This tutorial will show you how to use your private GitHub repository on Jenkins.
The first thing that you will need to link GitHub with Jenkins is a SSH Public Key. You can generate it, or you can use the one generated automatically by CloudBees when you open your account. You can find the public component of this key-pair, by configuring a new or existing job, and choosing “Git” as your SCM.
Once it is done, you should use this public key into your GitHub account. All this process is detailed in the How to use Private GitHub Repositories with CloudBees.
Then, maybe you would like to have Continuous Deployment through the GitHub repository. In this case you have to install the GitHub plugin.
The GitHub plugin
In CloudBees you can use this plugin for free. You should do it in the standard way in which you install a plugin on Jenkins. It means, go to Manage Jenkins -> Manage Plugins -> Available [tab] and choose the github plugin, and finally click on the “Install Button” at the bottom of the page.

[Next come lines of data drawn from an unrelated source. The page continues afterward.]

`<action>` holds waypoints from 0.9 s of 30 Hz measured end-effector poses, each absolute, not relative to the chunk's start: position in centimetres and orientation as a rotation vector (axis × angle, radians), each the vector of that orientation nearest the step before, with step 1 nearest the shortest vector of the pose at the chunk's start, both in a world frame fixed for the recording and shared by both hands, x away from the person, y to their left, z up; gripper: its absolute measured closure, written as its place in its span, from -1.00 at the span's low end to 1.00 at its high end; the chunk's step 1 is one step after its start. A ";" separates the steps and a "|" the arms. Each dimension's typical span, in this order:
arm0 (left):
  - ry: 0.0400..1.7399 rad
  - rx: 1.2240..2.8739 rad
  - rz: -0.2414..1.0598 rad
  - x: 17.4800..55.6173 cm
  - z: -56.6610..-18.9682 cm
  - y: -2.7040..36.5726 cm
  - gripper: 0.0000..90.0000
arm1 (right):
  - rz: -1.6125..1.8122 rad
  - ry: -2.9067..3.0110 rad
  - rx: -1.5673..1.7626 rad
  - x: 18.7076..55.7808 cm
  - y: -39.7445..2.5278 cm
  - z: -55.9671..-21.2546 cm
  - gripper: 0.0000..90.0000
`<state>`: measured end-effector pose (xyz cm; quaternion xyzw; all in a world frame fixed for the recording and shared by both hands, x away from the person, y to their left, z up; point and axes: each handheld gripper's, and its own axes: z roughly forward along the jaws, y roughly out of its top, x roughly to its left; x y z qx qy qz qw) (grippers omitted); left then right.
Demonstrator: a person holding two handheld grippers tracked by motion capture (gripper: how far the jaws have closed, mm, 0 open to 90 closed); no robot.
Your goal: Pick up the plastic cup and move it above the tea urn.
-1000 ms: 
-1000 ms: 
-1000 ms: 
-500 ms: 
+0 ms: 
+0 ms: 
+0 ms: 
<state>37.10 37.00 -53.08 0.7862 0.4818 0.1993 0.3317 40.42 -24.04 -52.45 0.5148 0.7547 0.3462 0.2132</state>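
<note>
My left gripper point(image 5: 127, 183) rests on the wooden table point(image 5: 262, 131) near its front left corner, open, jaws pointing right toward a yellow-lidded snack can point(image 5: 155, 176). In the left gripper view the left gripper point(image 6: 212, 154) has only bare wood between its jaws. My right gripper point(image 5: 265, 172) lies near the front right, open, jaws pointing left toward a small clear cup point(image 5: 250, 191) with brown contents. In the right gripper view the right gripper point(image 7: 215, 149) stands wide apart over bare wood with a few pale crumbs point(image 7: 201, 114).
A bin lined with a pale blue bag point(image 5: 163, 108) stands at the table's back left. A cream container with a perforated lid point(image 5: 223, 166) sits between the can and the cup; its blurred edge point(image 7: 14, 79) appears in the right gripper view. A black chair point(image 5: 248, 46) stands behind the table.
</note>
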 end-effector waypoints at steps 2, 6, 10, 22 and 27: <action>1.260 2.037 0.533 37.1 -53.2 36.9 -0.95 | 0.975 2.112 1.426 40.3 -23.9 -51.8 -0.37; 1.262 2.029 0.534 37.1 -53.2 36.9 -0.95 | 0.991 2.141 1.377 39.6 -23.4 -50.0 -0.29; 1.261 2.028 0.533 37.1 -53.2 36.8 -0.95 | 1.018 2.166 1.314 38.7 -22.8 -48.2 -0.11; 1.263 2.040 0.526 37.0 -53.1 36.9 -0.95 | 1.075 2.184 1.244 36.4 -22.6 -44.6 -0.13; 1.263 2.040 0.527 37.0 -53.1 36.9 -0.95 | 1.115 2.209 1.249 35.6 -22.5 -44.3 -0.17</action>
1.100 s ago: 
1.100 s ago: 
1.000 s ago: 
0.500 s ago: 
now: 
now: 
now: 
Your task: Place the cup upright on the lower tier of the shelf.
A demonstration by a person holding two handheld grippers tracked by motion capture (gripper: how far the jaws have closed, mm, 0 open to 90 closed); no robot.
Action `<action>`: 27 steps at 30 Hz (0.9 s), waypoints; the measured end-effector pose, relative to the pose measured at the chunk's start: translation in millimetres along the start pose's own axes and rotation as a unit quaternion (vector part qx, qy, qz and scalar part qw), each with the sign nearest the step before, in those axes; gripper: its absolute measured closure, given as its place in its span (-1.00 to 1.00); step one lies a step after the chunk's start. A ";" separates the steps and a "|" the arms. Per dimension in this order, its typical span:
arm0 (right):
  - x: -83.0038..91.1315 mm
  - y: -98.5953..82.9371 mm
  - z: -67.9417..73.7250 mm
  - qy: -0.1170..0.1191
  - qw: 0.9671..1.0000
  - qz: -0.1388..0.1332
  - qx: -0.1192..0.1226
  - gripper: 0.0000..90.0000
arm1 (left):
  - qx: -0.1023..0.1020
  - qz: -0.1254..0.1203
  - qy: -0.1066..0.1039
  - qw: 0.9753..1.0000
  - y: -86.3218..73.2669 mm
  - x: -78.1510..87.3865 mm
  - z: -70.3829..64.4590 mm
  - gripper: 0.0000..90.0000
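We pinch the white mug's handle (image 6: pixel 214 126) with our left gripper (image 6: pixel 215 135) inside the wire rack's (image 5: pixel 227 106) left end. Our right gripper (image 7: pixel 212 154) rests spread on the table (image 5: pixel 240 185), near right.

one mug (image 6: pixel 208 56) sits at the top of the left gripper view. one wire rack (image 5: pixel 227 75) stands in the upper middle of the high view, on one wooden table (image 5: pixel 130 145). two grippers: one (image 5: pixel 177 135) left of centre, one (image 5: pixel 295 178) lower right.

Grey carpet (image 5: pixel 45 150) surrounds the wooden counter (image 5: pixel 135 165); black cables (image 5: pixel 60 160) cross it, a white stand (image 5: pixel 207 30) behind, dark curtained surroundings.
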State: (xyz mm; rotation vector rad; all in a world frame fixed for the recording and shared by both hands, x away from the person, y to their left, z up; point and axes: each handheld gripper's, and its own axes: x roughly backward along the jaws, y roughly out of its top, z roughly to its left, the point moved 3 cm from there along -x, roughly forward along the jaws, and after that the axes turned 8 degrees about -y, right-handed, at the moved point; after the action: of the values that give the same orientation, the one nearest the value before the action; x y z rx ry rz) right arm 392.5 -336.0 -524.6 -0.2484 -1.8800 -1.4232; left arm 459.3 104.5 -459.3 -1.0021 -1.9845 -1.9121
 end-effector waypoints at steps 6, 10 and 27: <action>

Then, you have to configure the “Source Code Management” on your Jenkins job.
The two options to manage the Commit Hooks
Once it is done, there are two options: use the GitHub plugin so as to manage the Commit Hooks or just configure the Manually Manage Hook URLs on GitHub. With this last option you will not need to enter your GitHub credentials. Both processes are described in our GitHub Commit Hooks HOWTO tutorial.
Manage the Commit Hooks from GitHub plugin on Jenkins
Manually Manage Hook URLs on GitHub
For this case, you only need to go to your repository on GitHub and then click on the Setting button. Then choose “Service Hooks” -> “Post-Receive URLs” and enter the url to your Jenkins instance’s GitHub WebHook, which is “https://
Finally, you will need to check the box “Build when a change is pushed to GitHub” on your Jenkins job as well.